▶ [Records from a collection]

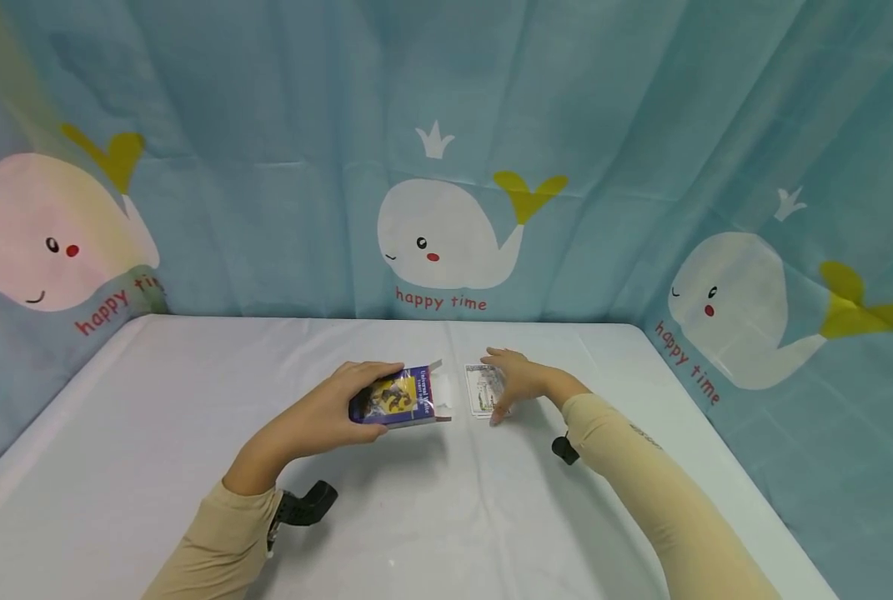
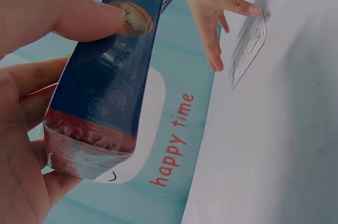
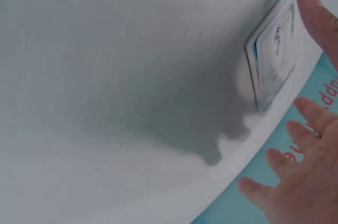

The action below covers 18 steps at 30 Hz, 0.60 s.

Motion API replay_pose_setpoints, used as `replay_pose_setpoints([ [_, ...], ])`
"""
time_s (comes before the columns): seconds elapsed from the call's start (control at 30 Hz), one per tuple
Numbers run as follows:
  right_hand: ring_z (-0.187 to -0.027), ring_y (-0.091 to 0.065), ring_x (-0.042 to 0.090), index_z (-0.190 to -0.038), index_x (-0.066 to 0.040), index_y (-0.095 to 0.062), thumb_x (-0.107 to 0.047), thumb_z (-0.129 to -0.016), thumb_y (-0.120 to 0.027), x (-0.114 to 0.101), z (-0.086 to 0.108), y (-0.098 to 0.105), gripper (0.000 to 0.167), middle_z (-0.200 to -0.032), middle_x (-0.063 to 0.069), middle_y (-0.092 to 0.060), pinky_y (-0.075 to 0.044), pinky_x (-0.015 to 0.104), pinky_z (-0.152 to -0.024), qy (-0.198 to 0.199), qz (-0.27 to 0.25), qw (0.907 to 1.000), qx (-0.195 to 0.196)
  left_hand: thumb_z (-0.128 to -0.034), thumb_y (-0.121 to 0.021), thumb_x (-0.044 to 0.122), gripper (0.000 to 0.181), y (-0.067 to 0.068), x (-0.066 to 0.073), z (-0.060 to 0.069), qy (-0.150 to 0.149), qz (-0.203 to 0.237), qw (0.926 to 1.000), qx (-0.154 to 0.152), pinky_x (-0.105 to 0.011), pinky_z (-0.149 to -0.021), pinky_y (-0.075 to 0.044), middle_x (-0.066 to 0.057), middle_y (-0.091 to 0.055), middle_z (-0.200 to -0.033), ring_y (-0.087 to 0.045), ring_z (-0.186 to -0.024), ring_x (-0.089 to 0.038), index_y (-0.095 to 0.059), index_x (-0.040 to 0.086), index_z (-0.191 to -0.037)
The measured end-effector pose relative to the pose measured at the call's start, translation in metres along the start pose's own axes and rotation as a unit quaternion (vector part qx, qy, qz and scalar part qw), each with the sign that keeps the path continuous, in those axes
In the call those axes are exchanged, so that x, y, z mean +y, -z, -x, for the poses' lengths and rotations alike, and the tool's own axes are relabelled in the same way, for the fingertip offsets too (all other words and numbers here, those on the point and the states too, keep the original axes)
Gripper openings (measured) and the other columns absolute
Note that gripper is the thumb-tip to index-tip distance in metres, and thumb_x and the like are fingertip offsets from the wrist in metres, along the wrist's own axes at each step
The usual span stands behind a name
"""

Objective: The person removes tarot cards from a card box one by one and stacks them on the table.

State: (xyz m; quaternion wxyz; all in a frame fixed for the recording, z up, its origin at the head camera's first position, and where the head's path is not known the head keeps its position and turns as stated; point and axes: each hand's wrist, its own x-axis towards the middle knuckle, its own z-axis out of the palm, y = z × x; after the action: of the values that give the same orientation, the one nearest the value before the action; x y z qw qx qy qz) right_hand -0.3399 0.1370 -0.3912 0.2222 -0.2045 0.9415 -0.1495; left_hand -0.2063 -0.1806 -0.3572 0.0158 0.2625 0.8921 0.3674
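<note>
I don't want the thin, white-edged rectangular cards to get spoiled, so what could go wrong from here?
The stack of cards has slightly uneven edges, so it might slide apart if the right hand lifts it. The blue, rectangular cardboard box gripped by the left hand has a white end flap sticking out, so any cards slid in there might catch and bend.

Left fingers point(image 1: 377, 370) curled, right fingers point(image 3: 312, 112) spread
</note>
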Motion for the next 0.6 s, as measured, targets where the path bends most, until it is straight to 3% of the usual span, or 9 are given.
replay_pose_setpoints([
  [0.27,-0.156,-0.008,0.032,-0.155,-0.020,-0.037,-0.021,-0.071,-0.090,-0.002,-0.006,-0.004,0.100,-0.168,0.002,-0.017,-0.014,0.058,-0.121,0.009,-0.009,0.9996,-0.024,-0.0830,-0.076,0.020,0.074,-0.002,0.000,-0.001,0.007,-0.005,1.0000,-0.001,-0.046,-0.094,-0.046,-0.011,-0.048,-0.148,-0.045,-0.127,-0.028,-0.044,0.016,-0.150],
  [0.43,-0.154,-0.017,0.029,-0.155,-0.016,-0.038,-0.017,-0.072,-0.088,-0.001,-0.008,-0.008,0.097,-0.166,0.002,-0.024,-0.019,0.052,-0.122,-0.010,-0.025,0.9994,-0.020,-0.0831,-0.076,0.020,0.074,-0.003,-0.002,-0.001,0.006,-0.005,1.0000,-0.002,-0.046,-0.094,-0.046,-0.011,-0.048,-0.149,-0.045,-0.127,-0.029,-0.044,0.015,-0.150],
  [0.6,-0.153,-0.022,0.029,-0.153,-0.012,-0.040,-0.017,-0.072,-0.088,0.002,-0.010,-0.009,0.094,-0.164,0.004,-0.029,-0.021,0.049,-0.122,-0.001,-0.024,0.9997,-0.008,-0.0828,-0.076,0.019,0.074,-0.003,-0.002,-0.002,0.005,-0.006,1.0000,-0.002,-0.046,-0.094,-0.046,-0.010,-0.049,-0.148,-0.045,-0.127,-0.028,-0.045,0.015,-0.150],
])
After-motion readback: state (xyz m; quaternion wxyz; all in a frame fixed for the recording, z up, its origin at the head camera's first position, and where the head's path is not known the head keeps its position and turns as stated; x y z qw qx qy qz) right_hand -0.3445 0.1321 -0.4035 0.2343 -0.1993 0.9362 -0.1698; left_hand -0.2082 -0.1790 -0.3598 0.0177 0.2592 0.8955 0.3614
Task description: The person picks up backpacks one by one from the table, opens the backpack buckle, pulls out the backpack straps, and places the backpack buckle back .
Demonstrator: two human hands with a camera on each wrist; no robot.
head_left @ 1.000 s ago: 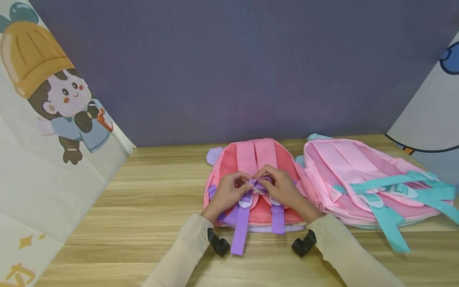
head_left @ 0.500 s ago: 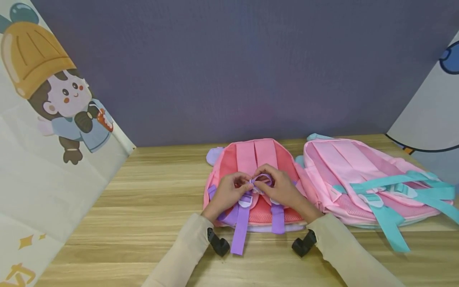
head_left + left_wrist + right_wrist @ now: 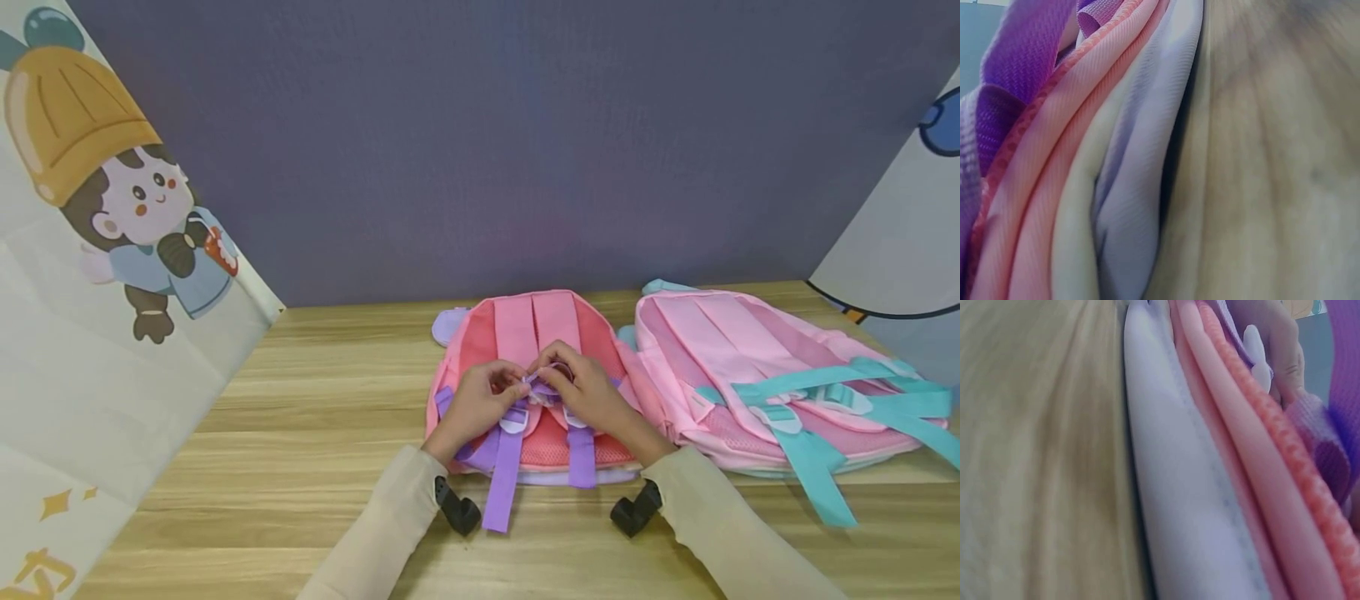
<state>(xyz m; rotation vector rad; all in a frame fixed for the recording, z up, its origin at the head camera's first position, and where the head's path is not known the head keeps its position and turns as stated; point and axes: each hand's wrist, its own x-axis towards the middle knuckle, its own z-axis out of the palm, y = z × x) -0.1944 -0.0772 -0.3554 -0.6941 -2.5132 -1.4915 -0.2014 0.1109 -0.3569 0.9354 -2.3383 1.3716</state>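
Note:
A coral-pink backpack (image 3: 516, 329) lies on the table with its shoulder straps facing up. Over its middle, my left hand (image 3: 478, 403) pinches a purple webbing strap (image 3: 538, 388) at a small whitish buckle, whose details the fingers hide. Close beside it, my right hand (image 3: 591, 395) pinches a looped part of that same strap. Two purple strap tails hang toward the front from white adjusters, the left adjuster (image 3: 513, 420) showing best. In the left wrist view, purple webbing (image 3: 1025, 53) rises over the bag's edge. Part of a hand (image 3: 1275, 337) appears in the right wrist view.
To the right lies a lighter pink backpack (image 3: 738, 350), touching the first one, with turquoise straps (image 3: 813, 475) spread over it and onto the table. The wood-grain table (image 3: 322, 433) meets a dark panel (image 3: 487, 150) at the back. Printed sheets stand on both sides.
The purple strap between my hands bowed up into a round loop half a second ago and now lies flatter. My right fingers have shifted slightly; the left hand stays in place.

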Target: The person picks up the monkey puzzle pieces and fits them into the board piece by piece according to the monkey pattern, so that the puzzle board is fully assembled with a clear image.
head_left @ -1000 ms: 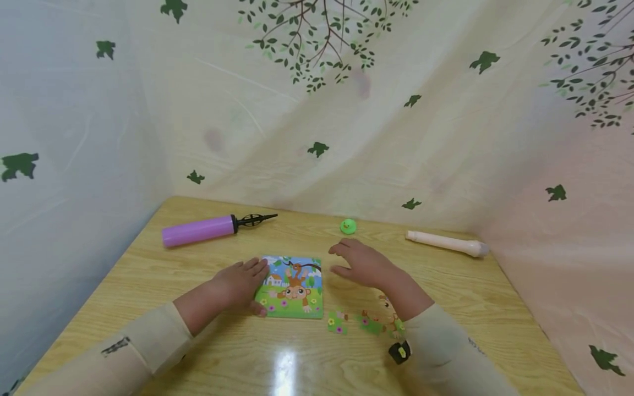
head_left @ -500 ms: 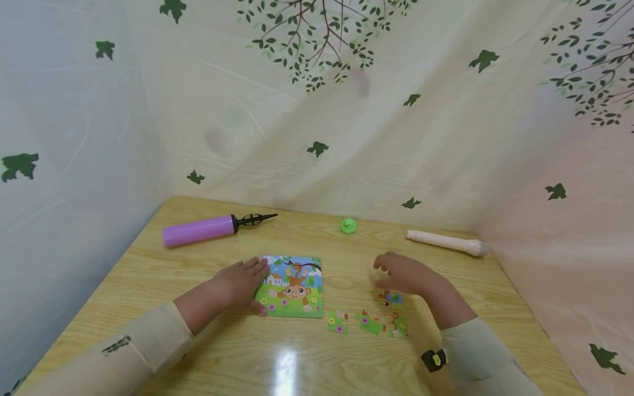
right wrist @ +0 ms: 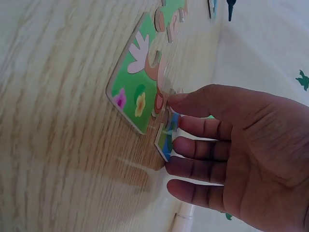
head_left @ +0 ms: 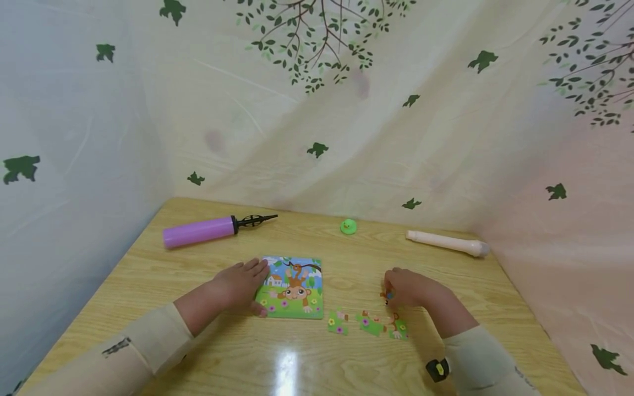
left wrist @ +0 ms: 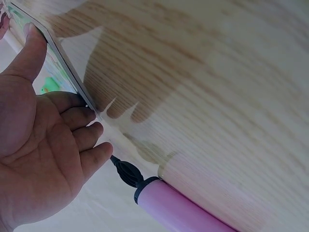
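Observation:
My left hand rests along the left edge of a square monkey puzzle board, its fingers on the far part and thumb near the front corner. In the left wrist view, the fingers touch the edge of the board and hold nothing. My right hand pinches a blue, green and brown puzzle piece between thumb and fingers, low at the table. Nearby lie a green corner piece with a monkey's hand, a green piece with a purple flower and another flowered piece.
At the back left lies a purple hand pump with a black nozzle. A green toy duck stands at the back middle. A cream rod with a thicker end lies at the back right. Printed cloth hangs behind the table.
My right hand has moved right and down from beside the board to a loose puzzle piece, and its fingers have closed on it. The left hand has stayed on the board's edge.

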A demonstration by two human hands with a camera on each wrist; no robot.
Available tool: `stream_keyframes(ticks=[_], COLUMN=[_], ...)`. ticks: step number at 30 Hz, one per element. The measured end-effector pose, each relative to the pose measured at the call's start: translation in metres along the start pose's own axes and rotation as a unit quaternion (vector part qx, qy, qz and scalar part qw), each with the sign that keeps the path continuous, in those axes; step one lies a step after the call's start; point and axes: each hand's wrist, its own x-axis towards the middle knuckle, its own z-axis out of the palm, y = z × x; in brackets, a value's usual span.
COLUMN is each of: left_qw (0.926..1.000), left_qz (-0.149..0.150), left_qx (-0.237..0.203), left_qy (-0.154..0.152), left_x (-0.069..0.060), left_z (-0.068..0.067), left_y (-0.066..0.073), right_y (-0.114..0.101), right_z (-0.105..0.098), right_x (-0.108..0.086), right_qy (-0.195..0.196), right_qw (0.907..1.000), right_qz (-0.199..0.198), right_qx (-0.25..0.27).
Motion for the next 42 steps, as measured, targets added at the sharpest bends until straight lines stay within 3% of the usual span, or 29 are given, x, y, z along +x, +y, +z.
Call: stream_keyframes(ticks=[14,22,31,42], left_qw=[0.9999,1.0000,1.0000,1.0000], left_qz=[0.005,0.004,-0.002,0.000], left_qx=[0.003,0.004,0.002,-0.002], left_qy=[0.009,0.005,0.000,0.002], left_x=[0.001,0.001,0.001,0.000], left_z=[0.002,0.002,0.003,0.001], left_y=[-0.001,-0.001,-0.001,0.000], right_y=[-0.009,-0.024,-0.065,-0.118], right_z=[0.006,0.005,-0.006,0.000], right_x=[0.011,0.020,0.035,0.062], right_qy=[0.029,0.055,0.089,0.084], right_qw=[0.9979,0.9951,0.9842,0.9719], right_qz=[0.000,-0.038,-0.119,-0.162], right_qx=[-0.058,-0.074,-0.096,-0.148])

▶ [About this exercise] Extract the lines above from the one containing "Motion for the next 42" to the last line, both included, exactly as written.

▶ [Task solution]
Motion for the next 42 steps, as measured, targets added at the sharpest bends until straight lines stay within 3% of the usual span, or 29 are given, x, y, z along +x, +y, +z.
Call: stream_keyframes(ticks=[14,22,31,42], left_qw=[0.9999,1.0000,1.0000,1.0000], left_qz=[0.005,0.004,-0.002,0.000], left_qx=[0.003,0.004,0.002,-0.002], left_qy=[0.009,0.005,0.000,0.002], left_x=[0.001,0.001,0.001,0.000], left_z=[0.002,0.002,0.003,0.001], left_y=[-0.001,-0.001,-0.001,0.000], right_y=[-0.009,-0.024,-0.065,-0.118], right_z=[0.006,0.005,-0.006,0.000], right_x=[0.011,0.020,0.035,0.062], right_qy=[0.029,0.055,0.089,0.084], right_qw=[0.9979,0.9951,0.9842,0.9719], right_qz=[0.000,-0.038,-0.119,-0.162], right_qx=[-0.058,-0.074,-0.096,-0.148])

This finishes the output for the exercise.